Data extract
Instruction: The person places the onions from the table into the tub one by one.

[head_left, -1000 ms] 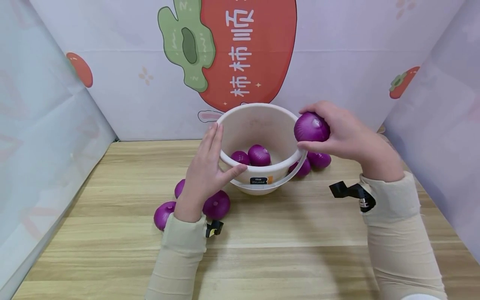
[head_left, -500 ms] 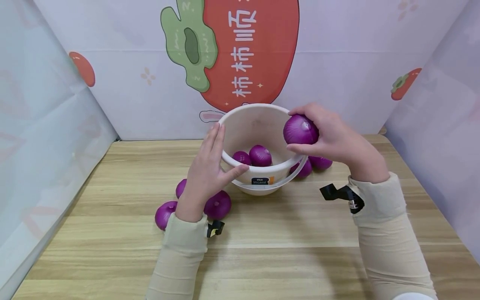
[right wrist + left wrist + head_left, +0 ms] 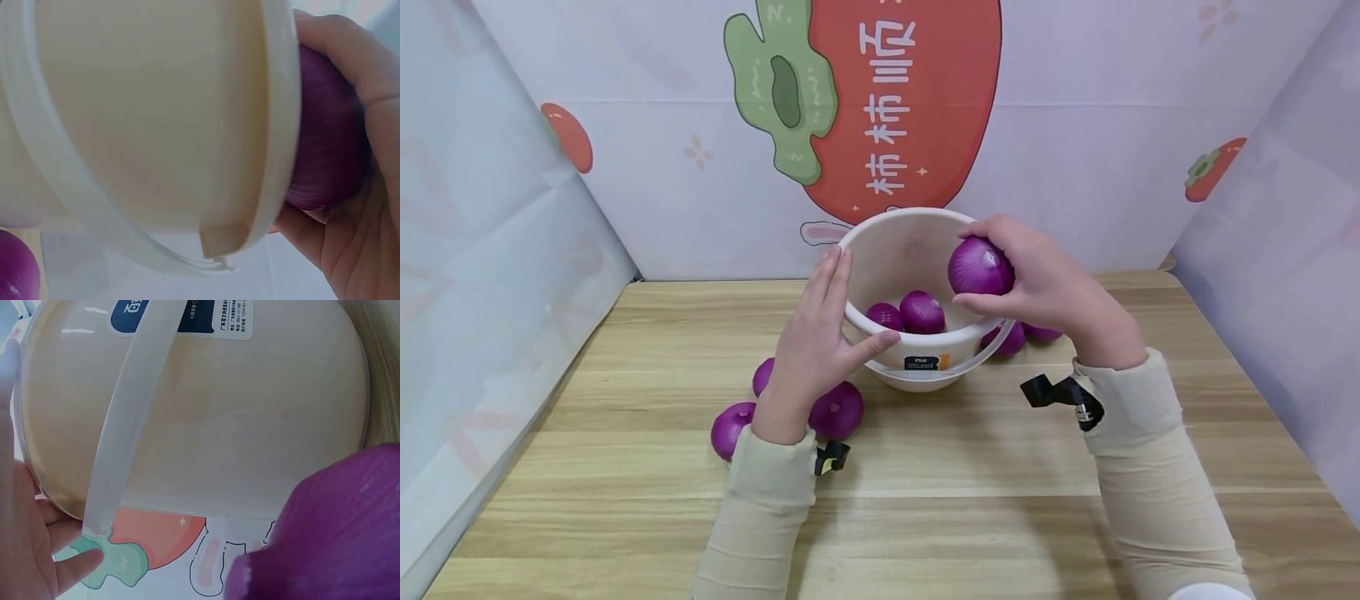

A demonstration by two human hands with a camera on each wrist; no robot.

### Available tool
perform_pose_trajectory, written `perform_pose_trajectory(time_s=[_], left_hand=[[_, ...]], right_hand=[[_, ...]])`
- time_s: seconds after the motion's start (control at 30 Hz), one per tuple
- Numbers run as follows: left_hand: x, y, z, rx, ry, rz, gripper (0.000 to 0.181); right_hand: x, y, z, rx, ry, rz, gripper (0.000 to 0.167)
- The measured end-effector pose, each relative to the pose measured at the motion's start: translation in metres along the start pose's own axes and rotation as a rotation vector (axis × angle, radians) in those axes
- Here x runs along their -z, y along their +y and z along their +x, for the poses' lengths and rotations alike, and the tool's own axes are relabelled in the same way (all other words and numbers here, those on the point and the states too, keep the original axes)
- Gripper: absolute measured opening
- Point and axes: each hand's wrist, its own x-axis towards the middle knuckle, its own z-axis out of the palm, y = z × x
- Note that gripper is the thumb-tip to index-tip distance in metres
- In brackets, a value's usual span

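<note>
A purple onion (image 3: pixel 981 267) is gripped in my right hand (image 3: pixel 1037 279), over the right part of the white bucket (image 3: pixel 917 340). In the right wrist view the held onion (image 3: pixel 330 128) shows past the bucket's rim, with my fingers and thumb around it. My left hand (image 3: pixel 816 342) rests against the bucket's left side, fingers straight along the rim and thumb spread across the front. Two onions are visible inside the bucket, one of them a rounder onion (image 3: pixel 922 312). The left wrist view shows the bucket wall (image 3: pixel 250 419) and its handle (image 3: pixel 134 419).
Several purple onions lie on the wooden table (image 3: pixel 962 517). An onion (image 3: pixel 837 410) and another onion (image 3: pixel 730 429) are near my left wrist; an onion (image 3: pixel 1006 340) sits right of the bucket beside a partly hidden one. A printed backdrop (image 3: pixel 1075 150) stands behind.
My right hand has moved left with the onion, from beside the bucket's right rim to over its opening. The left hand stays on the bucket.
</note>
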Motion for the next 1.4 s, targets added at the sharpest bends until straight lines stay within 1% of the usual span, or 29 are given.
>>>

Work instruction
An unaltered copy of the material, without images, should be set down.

Exercise answer
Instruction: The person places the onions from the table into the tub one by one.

[head_left, -1000 ms] 
[head_left, -500 ms] 
[right wrist + left wrist + head_left, +0 ms] 

A demonstration by two human hands with a camera on each wrist; no robot.

### Available tool
perform_pose_trajectory, written `perform_pose_trajectory(time_s=[_], left_hand=[[_, ...]], right_hand=[[_, ...]])`
- time_s: seconds after the motion's start (control at 30 Hz), one per tuple
- Numbers run as follows: left_hand: x, y, z, rx, ry, rz, gripper (0.000 to 0.181); right_hand: x, y, z, rx, ry, rz, gripper (0.000 to 0.167)
- The measured end-effector pose, each relative to the pose measured at the motion's start: translation in metres along the start pose's own axes and rotation as a rotation vector (axis × angle, radians) in those axes
- Here x runs along their -z, y along their +y and z along their +x, for the poses' lengths and rotations alike, and the tool's own axes are relabelled in the same way (all other words and numbers here, those on the point and the states too, keep the original axes)
- Gripper: absolute measured opening
- Point and axes: each hand's wrist, its own x-axis towards the middle knuckle, its own z-axis out of the palm, y = z × x
- Note that gripper is the thumb-tip to index-tip distance in metres
- In brackets, a value's usual span

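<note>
A purple onion (image 3: pixel 981 267) is gripped in my right hand (image 3: pixel 1037 279), over the right part of the white bucket (image 3: pixel 917 340). In the right wrist view the held onion (image 3: pixel 330 128) shows past the bucket's rim, with my fingers and thumb around it. My left hand (image 3: pixel 816 342) rests against the bucket's left side, fingers straight along the rim and thumb spread across the front. Two onions are visible inside the bucket, one of them a rounder onion (image 3: pixel 922 312). The left wrist view shows the bucket wall (image 3: pixel 250 419) and its handle (image 3: pixel 134 419).
Several purple onions lie on the wooden table (image 3: pixel 962 517). An onion (image 3: pixel 837 410) and another onion (image 3: pixel 730 429) are near my left wrist; an onion (image 3: pixel 1006 340) sits right of the bucket beside a partly hidden one. A printed backdrop (image 3: pixel 1075 150) stands behind.
My right hand has moved left with the onion, from beside the bucket's right rim to over its opening. The left hand stays on the bucket.
</note>
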Motion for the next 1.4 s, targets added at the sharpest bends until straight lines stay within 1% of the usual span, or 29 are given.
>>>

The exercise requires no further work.